El capirote | El valor documental

La historia de nuestras cofradías la conocemos gracias a los archivos que custodian las hermandades, las referencias halladas en prensa o las evidencias encontradas en otras que han versado sobre la Semana Santa. También en aquellas que, no siendo de temática cofradiera, contienen alguna referencia, como las que abordan la historia de la ciudad, de la que no puede desligarse de ningún modo el olor a incienso.

Las fotografías también son testigos de nuestro pasado cofradiero, pero no dejan de ser documentos con un alto valor, como las grabaciones del siglo pasado de RTVE o las filmadas por medios extranjeros. Sin embargo, hay un problema cuando nos atrevemos a desempolvar viejos momentos con el fin de recuperarlos para los lectores, ya sea en artículos o diversas publicaciones. Por ejemplo, pasos que aparecen con determinadas figuras que algunos citan y otros suprimen ya, restauraciones que se atribuyen a uno u otro imaginero, precios de piezas textiles u orfebrería donde las cifras bailan.

Entonces, es el momento de acudir a las actas de cabildos y otros documentos custodiados por hermandades, porque ahí se recogen los datos más fiables que el investigador puede encontrar para completar sus futuros trabajos.  

La Hermandad del Calvario está digitalizando su archivo en una interesante iniciativa que ya podrían poner en marcha el resto de corporaciones. A través de su página web, uno puede acceder al Centro de Documentación Histórica, encontrando, entre otros, información sobre el besamanos de la dolorosa o el paso de misterio que acabó dispersándose a principios del siglo XX.

El impulso que le ha dado la corporación merece sin duda el aplauso unánime de los estudiosos sobre la Semana Santa, que no son pocos, al poder ofrecer al público interesantes datos de la hermandad.

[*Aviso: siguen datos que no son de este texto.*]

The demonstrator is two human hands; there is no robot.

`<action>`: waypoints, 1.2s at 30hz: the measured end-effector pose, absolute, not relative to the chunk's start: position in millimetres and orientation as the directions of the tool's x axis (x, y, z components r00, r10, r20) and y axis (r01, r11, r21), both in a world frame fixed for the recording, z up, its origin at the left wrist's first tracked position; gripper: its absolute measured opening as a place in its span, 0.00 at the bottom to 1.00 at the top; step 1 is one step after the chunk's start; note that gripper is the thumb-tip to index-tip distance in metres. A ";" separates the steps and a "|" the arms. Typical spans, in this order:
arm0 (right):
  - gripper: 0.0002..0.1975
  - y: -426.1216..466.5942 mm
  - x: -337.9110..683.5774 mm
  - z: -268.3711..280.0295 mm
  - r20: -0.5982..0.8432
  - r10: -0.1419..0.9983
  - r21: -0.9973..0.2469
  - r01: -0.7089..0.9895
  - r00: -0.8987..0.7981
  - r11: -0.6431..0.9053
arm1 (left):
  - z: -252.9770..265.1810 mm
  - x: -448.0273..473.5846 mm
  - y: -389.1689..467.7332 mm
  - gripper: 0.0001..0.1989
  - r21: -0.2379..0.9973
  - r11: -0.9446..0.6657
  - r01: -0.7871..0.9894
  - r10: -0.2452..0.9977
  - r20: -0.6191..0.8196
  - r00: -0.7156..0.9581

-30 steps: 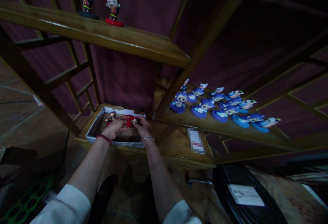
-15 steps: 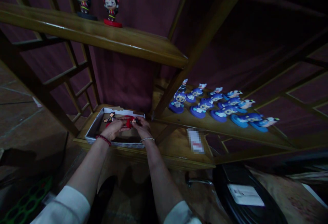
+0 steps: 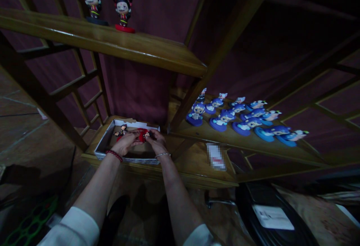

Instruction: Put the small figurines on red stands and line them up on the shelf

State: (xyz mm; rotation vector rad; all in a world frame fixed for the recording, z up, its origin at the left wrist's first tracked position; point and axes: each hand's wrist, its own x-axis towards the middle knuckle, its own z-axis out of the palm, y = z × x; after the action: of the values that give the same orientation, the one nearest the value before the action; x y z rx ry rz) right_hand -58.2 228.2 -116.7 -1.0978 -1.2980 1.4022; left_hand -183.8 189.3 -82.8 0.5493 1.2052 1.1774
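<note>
Both my hands are over a shallow open cardboard box (image 3: 102,143) on the lower wooden shelf. A small figurine with a red round base (image 3: 143,135) is between them, tipped on its side. My left hand (image 3: 128,141) has its fingers on the red base. My right hand (image 3: 158,141) is closed around the dark-haired head end. Inside the box, left of my hands, lie other dark-haired figurines (image 3: 122,130), partly hidden by my left hand.
Two dark-haired figurines (image 3: 123,11) stand on the upper shelf (image 3: 135,49). Several blue-based figurines (image 3: 223,119) stand in rows on the right shelf. A blurred white card (image 3: 216,156) lies below them. A black round-edged object (image 3: 270,208) is at the lower right.
My hands stay on the same figurine with almost no movement. The whole view has shifted slightly, so things appear a little lower.
</note>
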 end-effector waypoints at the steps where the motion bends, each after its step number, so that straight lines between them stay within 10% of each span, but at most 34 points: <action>1: 0.16 228.1 -58.1 -116.8 -0.029 0.980 -0.998 -0.043 -0.197 -0.038 | -83.6 -184.1 189.5 0.07 0.847 0.353 -0.399 0.906 -0.416 -0.081; 36: 0.11 226.4 -52.0 -115.0 0.056 0.965 -0.975 0.194 -0.255 0.108 | -78.3 -180.3 186.5 0.05 0.839 0.335 -0.429 0.900 -0.419 -0.117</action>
State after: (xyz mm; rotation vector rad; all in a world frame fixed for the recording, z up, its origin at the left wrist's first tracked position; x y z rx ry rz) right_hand -52.0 226.4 -115.0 -1.1679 -1.5897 1.2217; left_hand -180.3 186.5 -78.3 0.5143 1.2052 1.2191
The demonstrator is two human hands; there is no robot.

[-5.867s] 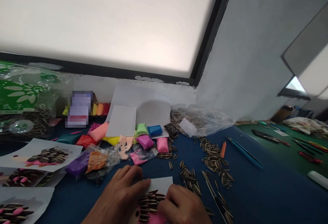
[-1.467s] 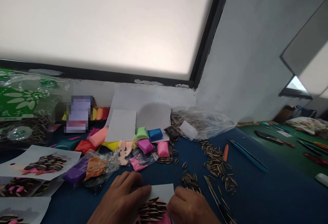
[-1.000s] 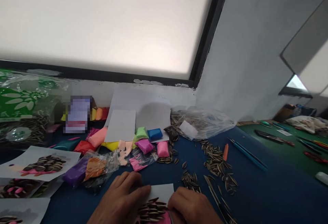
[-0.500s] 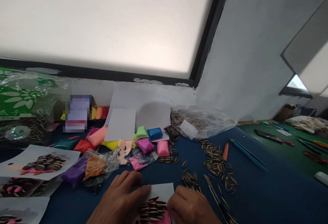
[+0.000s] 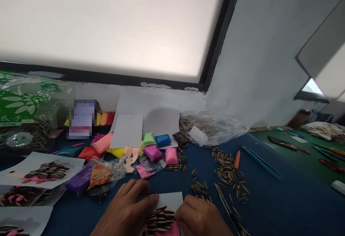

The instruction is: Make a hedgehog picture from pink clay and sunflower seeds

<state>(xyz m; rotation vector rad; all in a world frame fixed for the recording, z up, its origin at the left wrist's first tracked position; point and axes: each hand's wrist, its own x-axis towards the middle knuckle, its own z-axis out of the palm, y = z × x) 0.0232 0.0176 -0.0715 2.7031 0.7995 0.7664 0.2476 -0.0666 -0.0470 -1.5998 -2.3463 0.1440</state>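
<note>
A white card (image 5: 172,199) lies in front of me at the bottom edge, bearing pink clay (image 5: 168,230) with rows of striped sunflower seeds (image 5: 161,219) set in it. Over the card's left side rests my left hand (image 5: 129,205), its thumb stretched out toward the seeds and its fingers apart from the thumb. My right hand (image 5: 199,214) is closed, fingertips drawn together at the right side of the clay. Whatever those fingertips pinch is hidden from view. Right of the card are a loose seed pile (image 5: 201,189) and a slim craft knife (image 5: 225,203).
Packets of coloured clay (image 5: 152,153) lie behind the card. Finished seed pictures (image 5: 78,164) and a seed bag (image 5: 24,121) are at left. Another clear bag of seeds (image 5: 212,128) stands by the wall; blue tweezers (image 5: 261,162) and an orange stick (image 5: 237,159) lie right.
My right hand has shifted very slightly at the clay's right edge. My left hand stays in place on the card.
</note>
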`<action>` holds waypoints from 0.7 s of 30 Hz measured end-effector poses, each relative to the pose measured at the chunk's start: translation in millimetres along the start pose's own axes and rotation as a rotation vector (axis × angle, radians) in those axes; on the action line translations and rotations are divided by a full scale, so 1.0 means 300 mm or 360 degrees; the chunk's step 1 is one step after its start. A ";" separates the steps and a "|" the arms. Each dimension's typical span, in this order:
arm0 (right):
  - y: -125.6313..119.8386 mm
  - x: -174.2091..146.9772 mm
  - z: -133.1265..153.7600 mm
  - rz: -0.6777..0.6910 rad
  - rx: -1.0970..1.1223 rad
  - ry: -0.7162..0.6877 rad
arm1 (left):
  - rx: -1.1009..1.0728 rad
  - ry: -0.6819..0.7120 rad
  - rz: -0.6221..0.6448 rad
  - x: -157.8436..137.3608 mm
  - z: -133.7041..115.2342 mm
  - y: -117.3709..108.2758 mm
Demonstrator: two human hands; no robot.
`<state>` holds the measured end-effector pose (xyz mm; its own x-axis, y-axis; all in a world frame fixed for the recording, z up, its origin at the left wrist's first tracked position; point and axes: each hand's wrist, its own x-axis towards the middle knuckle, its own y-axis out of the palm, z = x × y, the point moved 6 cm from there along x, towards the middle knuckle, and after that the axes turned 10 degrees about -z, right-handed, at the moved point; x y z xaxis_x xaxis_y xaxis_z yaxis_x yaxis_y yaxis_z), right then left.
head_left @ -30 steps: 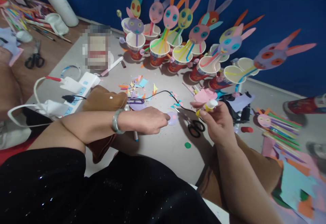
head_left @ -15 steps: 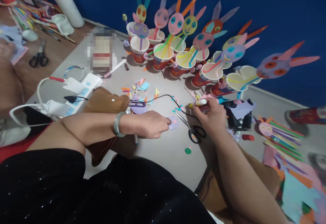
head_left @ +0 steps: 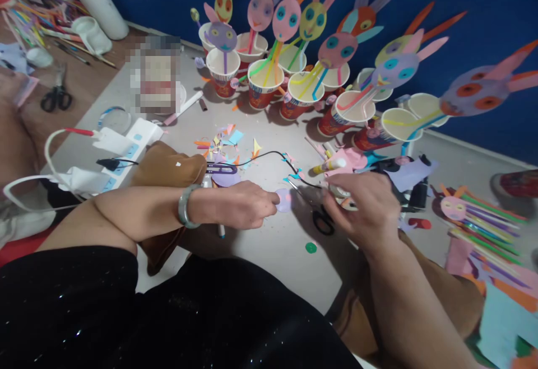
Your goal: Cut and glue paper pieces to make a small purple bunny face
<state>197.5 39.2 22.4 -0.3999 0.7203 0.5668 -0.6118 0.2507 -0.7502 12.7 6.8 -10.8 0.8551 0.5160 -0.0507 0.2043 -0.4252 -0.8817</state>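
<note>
My left hand point(head_left: 237, 205), with a bracelet at the wrist, is closed, its fingertips pinching the edge of a small light purple paper disc point(head_left: 284, 200) low over the floor. My right hand point(head_left: 365, 206) hovers to the right with thumb and forefinger apart, holding nothing that I can see. Black-handled scissors point(head_left: 323, 220) lie between the hands, partly behind my right thumb. Just beyond my right hand lies a yellow-and-white stick point(head_left: 330, 166), perhaps a glue stick or marker. A round object under the right fingers is mostly hidden.
Paper cups point(head_left: 265, 78) holding paper rabbit faces on straws line the blue wall. Paper scraps point(head_left: 229, 134) and a thin black cable point(head_left: 269, 153) lie ahead. A power strip point(head_left: 137, 134) sits left. Coloured straws point(head_left: 491, 218) and paper lie right. A green disc point(head_left: 311, 247) is nearby.
My right hand has let go of the yellow-and-white stick and drawn back toward me, its fingers now over the scissors. My left hand stays at the purple disc. The view has shifted slightly.
</note>
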 end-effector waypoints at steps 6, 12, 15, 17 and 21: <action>0.084 -0.040 0.089 0.0591 -0.0112 -0.0472 | 0.0024 -0.0060 0.0094 0.010 -0.008 -0.009; 0.100 -0.081 0.096 0.0803 -0.0246 -0.0542 | 0.0081 -0.0017 0.0009 0.002 0.001 0.014; 0.106 -0.105 0.102 0.0829 -0.0308 -0.0578 | 0.0110 0.0017 -0.0085 -0.004 0.008 0.025; 0.110 -0.123 0.112 0.0811 -0.0357 -0.0602 | 0.0131 0.0014 -0.0084 -0.004 0.007 0.023; 0.114 -0.147 0.141 0.0734 -0.0442 -0.0608 | 0.0175 -0.0069 0.0066 0.008 -0.004 0.002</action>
<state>165.4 -11.4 -14.0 -0.8240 0.5266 0.2089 -0.1415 0.1658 -0.9760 15.4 6.7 -10.9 0.8398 0.5324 -0.1062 0.1137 -0.3638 -0.9245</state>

Con tal contribución, se democratiza su archivo, haciéndolo más accesible.

Por experiencia personal hay hermandades que solo permiten el acceso a la consulta a un reducido número de hermanos, de los que no hace falta añadir datos, pues son los mismos que siempre escriben sobre una única hermandad. ¿Quién puede decidir si el contenido de tales artículos no sería más interesante si se pudieran consultar por parte de otros miembros? Así, se llega al caso de que hay conocidas publicaciones que versan sobre un mismo tema cada cierto tiempo, aparecen y desaparecen como el Guadiana, para volver a inundar las revistas y boletines con refritos donde la originalidad escasea.

Por eso, la hermandad del Calvario no solamente contribuye al conocimiento de quien acceda a su página web sino que además consigue que los cientos de investigadores del mundo de las cofradías puedan hilar datos, encontrar conexiones, en definitiva, colaborar aportando un sinfín de datos más para conocer mejor el pasado de la cofradía.